ASSIGNMENT: All of the data should be restated word for word, with the pictures omitted.

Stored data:
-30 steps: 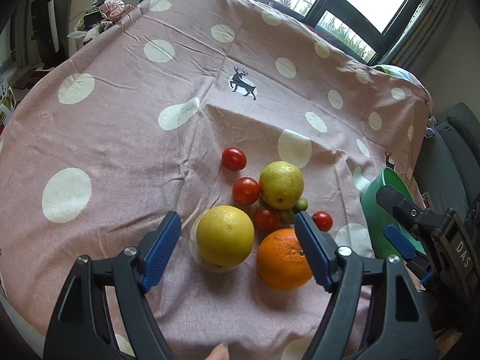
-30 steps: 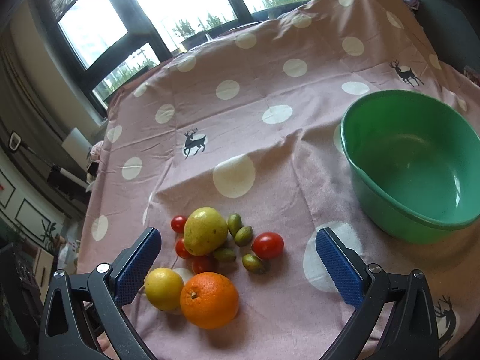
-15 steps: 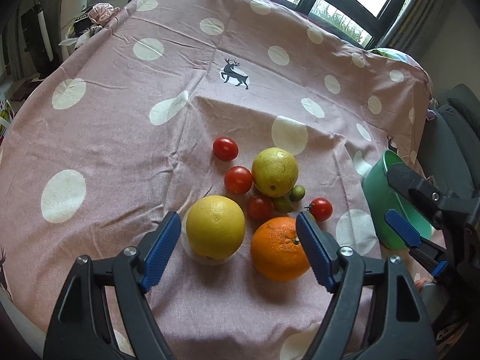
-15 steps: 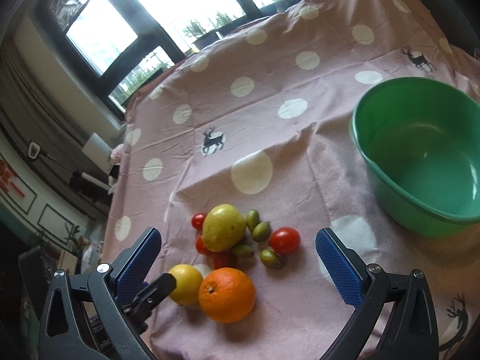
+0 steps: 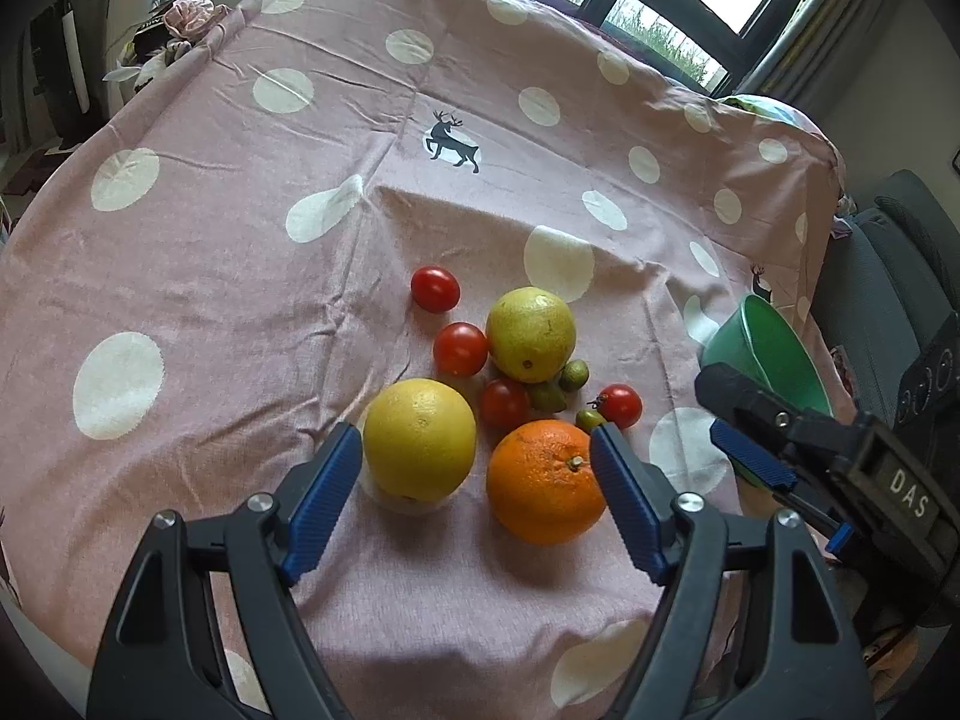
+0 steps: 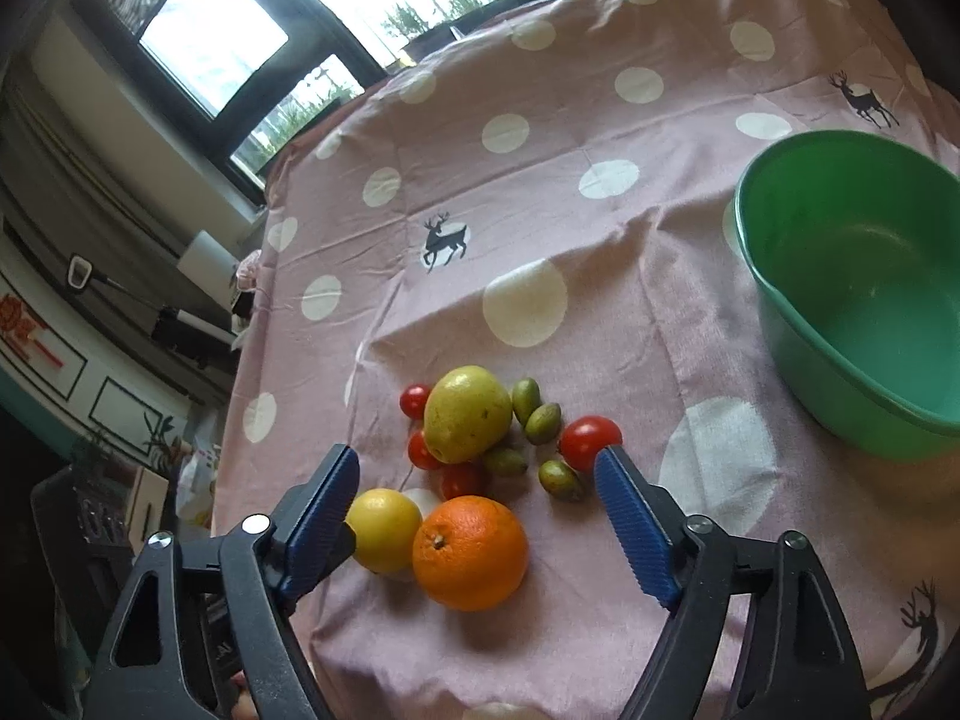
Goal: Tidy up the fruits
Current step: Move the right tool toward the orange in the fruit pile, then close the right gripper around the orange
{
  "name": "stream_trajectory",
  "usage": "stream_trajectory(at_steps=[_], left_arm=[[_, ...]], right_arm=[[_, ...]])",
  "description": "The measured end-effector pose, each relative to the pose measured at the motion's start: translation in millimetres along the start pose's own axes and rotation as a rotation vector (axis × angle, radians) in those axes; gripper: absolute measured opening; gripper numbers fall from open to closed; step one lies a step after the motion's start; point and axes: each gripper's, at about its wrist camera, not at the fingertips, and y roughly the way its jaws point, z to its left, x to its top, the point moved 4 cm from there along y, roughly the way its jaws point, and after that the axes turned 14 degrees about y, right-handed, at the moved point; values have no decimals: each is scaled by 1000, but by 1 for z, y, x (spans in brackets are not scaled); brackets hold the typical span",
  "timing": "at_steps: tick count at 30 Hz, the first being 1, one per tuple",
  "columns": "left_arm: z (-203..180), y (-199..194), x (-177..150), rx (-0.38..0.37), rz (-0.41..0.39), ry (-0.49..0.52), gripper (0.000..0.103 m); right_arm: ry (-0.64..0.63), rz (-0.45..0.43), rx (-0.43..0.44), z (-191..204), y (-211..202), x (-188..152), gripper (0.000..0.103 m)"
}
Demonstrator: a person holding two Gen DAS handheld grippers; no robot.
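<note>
A cluster of fruit lies on the pink dotted cloth: an orange (image 5: 545,481) (image 6: 470,552), a yellow grapefruit (image 5: 419,438) (image 6: 384,529), a yellow-green pear-like fruit (image 5: 530,333) (image 6: 468,413), several cherry tomatoes (image 5: 459,349) (image 6: 589,434) and small green fruits (image 6: 542,423). My left gripper (image 5: 477,498) is open, its fingers either side of the grapefruit and orange, just short of them. My right gripper (image 6: 477,522) is open, straddling the orange from above; it also shows at the right in the left wrist view (image 5: 750,438). An empty green bowl (image 6: 750,222) (image 5: 774,336) stands to the right.
The cloth (image 5: 210,252) covers a round table with its front edge just below the fruit. Windows run along the far side. A dark chair (image 5: 900,252) stands to the right and clutter (image 6: 90,324) to the left.
Both grippers have moved closer to the fruit cluster, which looks larger now. The right gripper has shifted left toward the orange. Both stay open and no fruit has moved.
</note>
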Motion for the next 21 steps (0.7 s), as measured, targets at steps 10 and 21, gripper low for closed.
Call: stream_trajectory(at_steps=[10,21], left_arm=[[-15,7,-16,-72,75,40,76],[-31,29,-23,-96,158,52,71]], right_arm=[[42,140,76,-2,15,-13,75],[39,217,2,-3,40,-23,63]])
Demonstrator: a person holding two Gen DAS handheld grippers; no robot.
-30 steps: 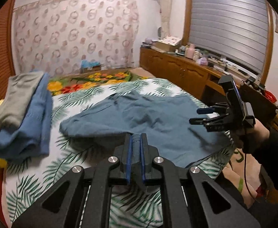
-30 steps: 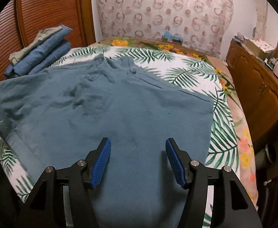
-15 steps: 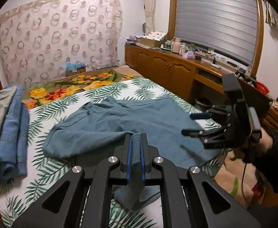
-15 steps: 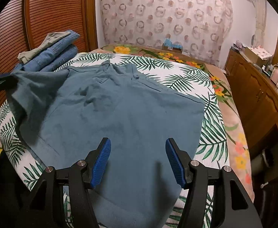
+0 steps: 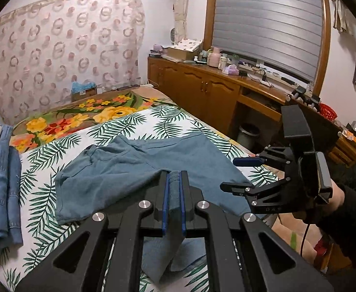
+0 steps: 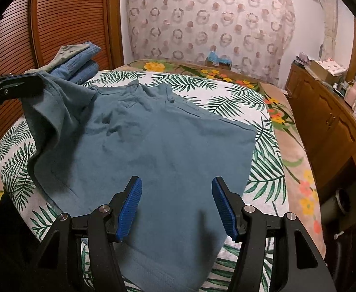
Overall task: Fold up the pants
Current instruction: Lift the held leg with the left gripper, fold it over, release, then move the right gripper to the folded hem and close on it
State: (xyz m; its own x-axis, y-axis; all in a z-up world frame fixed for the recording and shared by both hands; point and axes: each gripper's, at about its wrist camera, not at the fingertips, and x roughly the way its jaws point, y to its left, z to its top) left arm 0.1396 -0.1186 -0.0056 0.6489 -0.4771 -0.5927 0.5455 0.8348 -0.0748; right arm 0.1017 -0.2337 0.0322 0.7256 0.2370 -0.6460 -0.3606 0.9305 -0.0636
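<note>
Blue-grey pants lie spread on a bed with a palm-leaf sheet. My left gripper is shut on a corner of the pants and holds it lifted above the bed; in the right wrist view it shows at the left edge with cloth hanging from it. My right gripper is open and empty, hovering above the near part of the pants; it also shows in the left wrist view.
A stack of folded jeans and grey clothes lies at the bed's far left by a wooden slatted headboard. A wooden cabinet with clutter runs along the right side. A bin stands on the floor.
My left gripper has lifted its pants corner higher and carried it inward over the garment. The right gripper has stayed open above the near edge.
</note>
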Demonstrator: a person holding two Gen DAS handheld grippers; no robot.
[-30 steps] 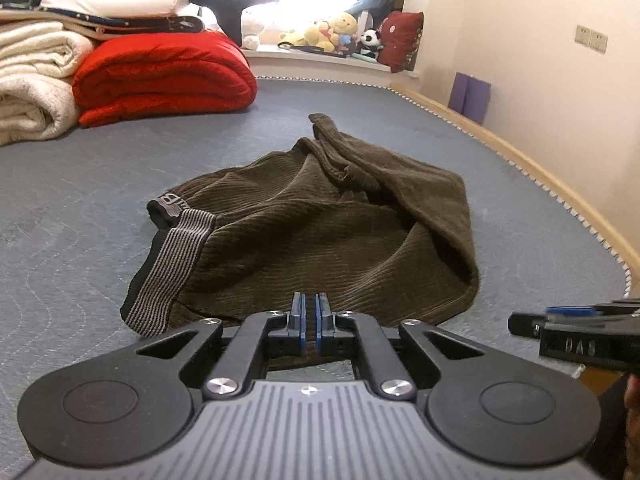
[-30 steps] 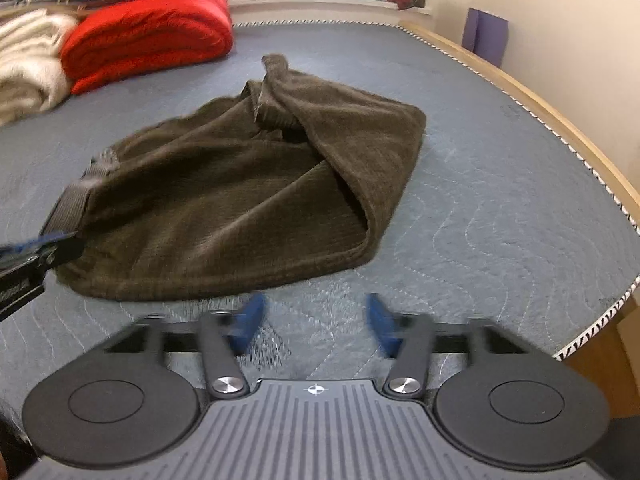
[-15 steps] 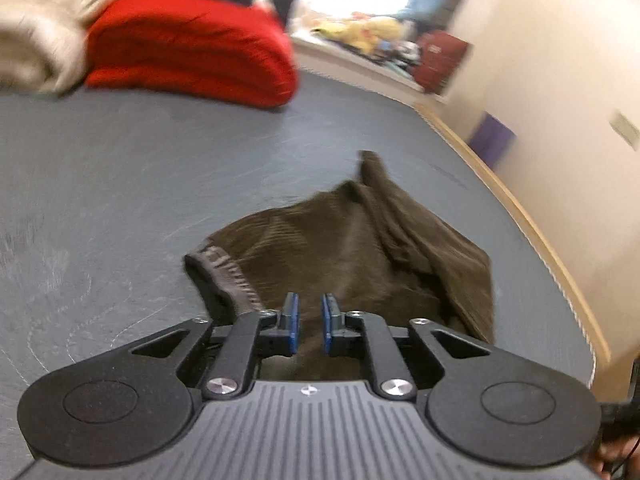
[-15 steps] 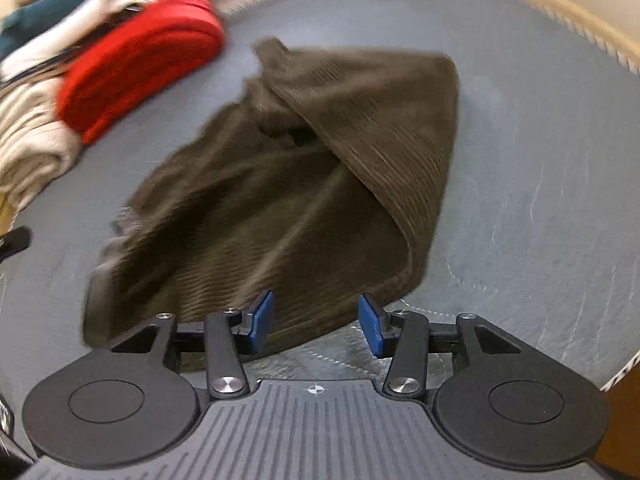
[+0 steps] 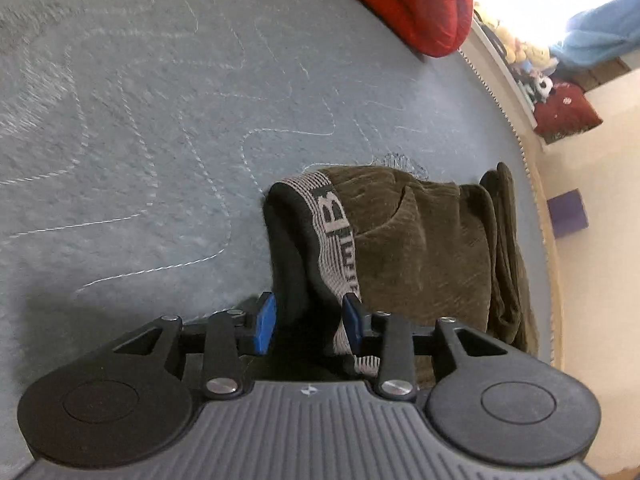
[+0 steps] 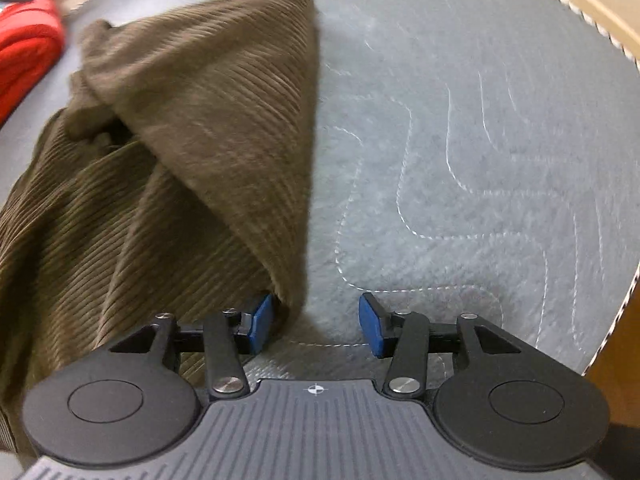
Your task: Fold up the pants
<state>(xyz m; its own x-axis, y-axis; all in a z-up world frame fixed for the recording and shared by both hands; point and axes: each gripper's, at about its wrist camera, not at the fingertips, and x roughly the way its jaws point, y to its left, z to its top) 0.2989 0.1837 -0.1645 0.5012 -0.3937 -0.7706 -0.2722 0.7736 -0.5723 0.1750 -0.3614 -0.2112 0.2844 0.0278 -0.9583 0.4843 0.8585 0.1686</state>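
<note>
Brown corduroy pants (image 5: 420,240) lie bunched on the grey quilted mattress (image 5: 160,120). Their grey striped waistband (image 5: 332,232) with dark lettering runs toward my left gripper (image 5: 308,322). Its jaws are opening, and the waistband and the dark inside of the pants sit between the blue pads. In the right wrist view the pants (image 6: 160,160) fill the left half, one flap folded over into a point. My right gripper (image 6: 315,328) stands open low over the mattress (image 6: 480,160). The folded corner of the pants lies just inside its left pad (image 6: 260,324), with bare mattress at the right pad.
A rolled red blanket (image 5: 420,0) lies at the far end, also at the left edge as red blanket (image 6: 24,52). Plush toys (image 5: 520,52) and a dark red cushion (image 5: 564,108) sit on the sill. The mattress's piped edge (image 6: 580,12) and wooden frame run along the right.
My left gripper swung left to the waistband end, dropped close, rolled, and its jaws went from shut to apart. My right gripper sank toward the pants' near right corner.
</note>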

WRITTEN SOLUTION:
-30 steps: 
-30 steps: 
-15 steps: 
-15 steps: 
+0 steps: 
+0 steps: 
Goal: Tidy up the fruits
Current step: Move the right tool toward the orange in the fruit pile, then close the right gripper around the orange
{
  "name": "stream_trajectory",
  "usage": "stream_trajectory(at_steps=[_], left_arm=[[_, ...]], right_arm=[[_, ...]])",
  "description": "The measured end-effector pose, each relative to the pose measured at the motion's start: translation in millimetres along the start pose's own axes and rotation as a rotation vector (axis × angle, radians) in those axes; gripper: absolute measured opening; gripper numbers fall from open to closed; step one lies a step after the motion's start; point and axes: each gripper's, at about its wrist camera, not at the fingertips, and y roughly the way its jaws point, z to its left, x to its top, the point moved 4 cm from there along y, roughly the way its jaws point, and after that the axes turned 14 degrees about y, right-handed, at the moved point; values have no decimals: each is scaled by 1000, but by 1 for z, y, x (spans in brackets are not scaled); brackets hold the typical span",
  "timing": "at_steps: tick count at 30 Hz, the first being 1, one per tuple",
  "columns": "left_arm: z (-203..180), y (-199..194), x (-177..150), rx (-0.38..0.37), rz (-0.41..0.39), ry (-0.49..0.52), gripper (0.000..0.103 m); right_arm: ry (-0.64..0.63), rz (-0.45..0.43), rx (-0.43..0.44), z (-191..204), y (-211..202), x (-188..152), gripper (0.000..0.103 m)"
}
Demonstrator: a person holding two Gen DAS handheld grippers; no robot.
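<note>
A cluster of fruit lies on the pink dotted cloth: an orange (image 5: 545,481) (image 6: 470,552), a yellow grapefruit (image 5: 419,438) (image 6: 384,529), a yellow-green pear-like fruit (image 5: 530,333) (image 6: 468,413), several cherry tomatoes (image 5: 459,349) (image 6: 589,434) and small green fruits (image 6: 542,423). My left gripper (image 5: 477,498) is open, its fingers either side of the grapefruit and orange, just short of them. My right gripper (image 6: 477,522) is open, straddling the orange from above; it also shows at the right in the left wrist view (image 5: 750,438). An empty green bowl (image 6: 750,222) (image 5: 774,336) stands to the right.
The cloth (image 5: 210,252) covers a round table with its front edge just below the fruit. Windows run along the far side. A dark chair (image 5: 900,252) stands to the right and clutter (image 6: 90,324) to the left.
Both grippers have moved closer to the fruit cluster, which looks larger now. The right gripper has shifted left toward the orange. Both stay open and no fruit has moved.
</note>
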Motion for the next 21 steps (0.7 s), as measured, targets at steps 10 and 21, gripper low for closed.
Call: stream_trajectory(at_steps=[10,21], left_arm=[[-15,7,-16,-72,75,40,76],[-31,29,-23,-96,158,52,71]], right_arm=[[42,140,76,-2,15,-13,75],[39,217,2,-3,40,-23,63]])
Demonstrator: a person holding two Gen DAS handheld grippers; no robot.
-30 steps: 
-30 steps: 
-15 steps: 
-15 steps: 
+0 steps: 
+0 steps: 
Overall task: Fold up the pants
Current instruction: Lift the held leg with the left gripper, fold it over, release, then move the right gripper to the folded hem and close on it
State: (xyz m; its own x-axis, y-axis; all in a z-up world frame fixed for the recording and shared by both hands; point and axes: each gripper's, at about its wrist camera, not at the fingertips, and x roughly the way its jaws point, y to its left, z to its top) left arm 0.1396 -0.1186 -0.0056 0.6489 -0.4771 -0.5927 0.5455 0.8348 -0.0748; right arm 0.1017 -0.2337 0.0322 0.7256 0.2370 -0.6460 -0.3606 0.9305 -0.0636
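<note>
Blue-grey pants lie spread on a bed with a palm-leaf sheet. My left gripper is shut on a corner of the pants and holds it lifted above the bed; in the right wrist view it shows at the left edge with cloth hanging from it. My right gripper is open and empty, hovering above the near part of the pants; it also shows in the left wrist view.
A stack of folded jeans and grey clothes lies at the bed's far left by a wooden slatted headboard. A wooden cabinet with clutter runs along the right side. A bin stands on the floor.
My left gripper has lifted its pants corner higher and carried it inward over the garment. The right gripper has stayed open above the near edge.
</note>
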Demonstrator: a person holding two Gen DAS handheld grippers; no robot.
[-30 steps] 
[-30 steps] 
[-15 steps] 
[-15 steps] 
[+0 steps] 
[+0 steps] 
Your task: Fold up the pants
<state>(xyz m; its own x-axis, y-axis; all in a z-up world frame fixed for the recording and shared by both hands; point and axes: each gripper's, at about its wrist camera, not at the fingertips, and x roughly the way its jaws point, y to its left, z to its top) 0.2989 0.1837 -0.1645 0.5012 -0.3937 -0.7706 -0.2722 0.7736 -0.5723 0.1750 -0.3614 -0.2112 0.2844 0.0278 -0.9583 0.4843 0.8585 0.1686</state>
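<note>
Brown corduroy pants (image 5: 420,240) lie bunched on the grey quilted mattress (image 5: 160,120). Their grey striped waistband (image 5: 332,232) with dark lettering runs toward my left gripper (image 5: 308,322). Its jaws are opening, and the waistband and the dark inside of the pants sit between the blue pads. In the right wrist view the pants (image 6: 160,160) fill the left half, one flap folded over into a point. My right gripper (image 6: 315,328) stands open low over the mattress (image 6: 480,160). The folded corner of the pants lies just inside its left pad (image 6: 260,324), with bare mattress at the right pad.
A rolled red blanket (image 5: 420,0) lies at the far end, also at the left edge as red blanket (image 6: 24,52). Plush toys (image 5: 520,52) and a dark red cushion (image 5: 564,108) sit on the sill. The mattress's piped edge (image 6: 580,12) and wooden frame run along the right.
My left gripper swung left to the waistband end, dropped close, rolled, and its jaws went from shut to apart. My right gripper sank toward the pants' near right corner.
</note>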

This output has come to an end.